Guidance for the preferred language standard required for 2014 Edition Electronic Health Records (EHR) certification

Final

Issued by: Office of the National Coordinator (ONC) of Health Information Technology

#43 Question [11-13-043-1]

What is the preferred language standard required for 2014 Edition Electronic Health Records (EHR) certification and is it possible for additional languages to be included in EHR technology that are not part of the standard?

The preferred language standard required for 2014 Edition EHR certification (adopted at 45 CFR 170.207(g)) is “ISO-639-2 alpha-3 codes limited to those that also have a corresponding alpha-2 code in ISO-639-1.”

For EHR technology certification purposes, EHR technology can be modified to include additional language codes beyond those identified in the adopted standard.

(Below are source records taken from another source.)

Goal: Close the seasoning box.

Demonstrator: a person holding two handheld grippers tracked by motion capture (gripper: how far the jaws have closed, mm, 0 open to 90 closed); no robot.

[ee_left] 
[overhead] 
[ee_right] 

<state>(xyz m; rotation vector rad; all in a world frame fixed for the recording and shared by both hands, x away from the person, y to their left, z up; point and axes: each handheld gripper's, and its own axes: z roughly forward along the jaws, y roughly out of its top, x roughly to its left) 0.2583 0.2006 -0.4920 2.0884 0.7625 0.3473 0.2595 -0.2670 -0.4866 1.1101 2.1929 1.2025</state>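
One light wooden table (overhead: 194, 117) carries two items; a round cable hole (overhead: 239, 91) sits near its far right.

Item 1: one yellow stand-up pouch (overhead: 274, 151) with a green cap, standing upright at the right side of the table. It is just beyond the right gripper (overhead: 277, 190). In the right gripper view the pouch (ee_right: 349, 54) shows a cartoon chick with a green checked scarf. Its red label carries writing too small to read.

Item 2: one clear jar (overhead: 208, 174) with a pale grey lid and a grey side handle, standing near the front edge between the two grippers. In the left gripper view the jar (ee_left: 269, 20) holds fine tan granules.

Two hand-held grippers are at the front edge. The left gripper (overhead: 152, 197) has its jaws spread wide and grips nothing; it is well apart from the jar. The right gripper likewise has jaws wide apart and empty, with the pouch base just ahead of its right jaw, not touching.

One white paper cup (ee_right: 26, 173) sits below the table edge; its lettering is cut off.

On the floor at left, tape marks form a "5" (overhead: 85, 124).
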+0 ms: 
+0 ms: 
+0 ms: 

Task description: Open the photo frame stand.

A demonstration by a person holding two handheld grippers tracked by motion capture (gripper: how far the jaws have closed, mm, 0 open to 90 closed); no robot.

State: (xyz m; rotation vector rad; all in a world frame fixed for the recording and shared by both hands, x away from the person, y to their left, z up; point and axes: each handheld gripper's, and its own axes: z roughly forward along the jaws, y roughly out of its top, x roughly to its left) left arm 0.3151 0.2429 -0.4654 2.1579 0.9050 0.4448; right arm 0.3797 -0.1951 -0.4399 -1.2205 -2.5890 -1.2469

We view the standard adopted for preferred language as the minimum amount of language codes that need to be supported by EHR technology for the purposes of certification. Thus, it is possible for EHR technology to include the full set of ISO-639-2 codes even though it will only be tested to a subset of those codes. For instance, we are aware that “sign language” and Hmong are not part of the constrained preferred language standard we adopted for EHR technology certification.

The Library of Congress’ Frequently Asked Question #24 on ISO-639-2 explains that the standard was “intended for written languages primarily.” For instance, “Chinese” is represented by its official language, Mandarin, in the code list. This would not account for the commonly spoken Cantonese language/dialect or other spoken Chinese languages/dialects. As a result, EHR technology developers may find that particular spoken languages are not in all cases sufficiently supported by the constrained standard we adopted.

We encourage interested stakeholders to review the related CMS FAQ 9208 on meaningful use objective and measure that includes preferred language.

DISCLAIMER: The contents of this database lack the force and effect of law, except as authorized by law (including Medicare Advantage Rate Announcements and Advance Notices) or as specifically incorporated into a contract. The Department may not cite, use, or rely on any guidance that is not posted on the guidance repository, except to establish historical facts.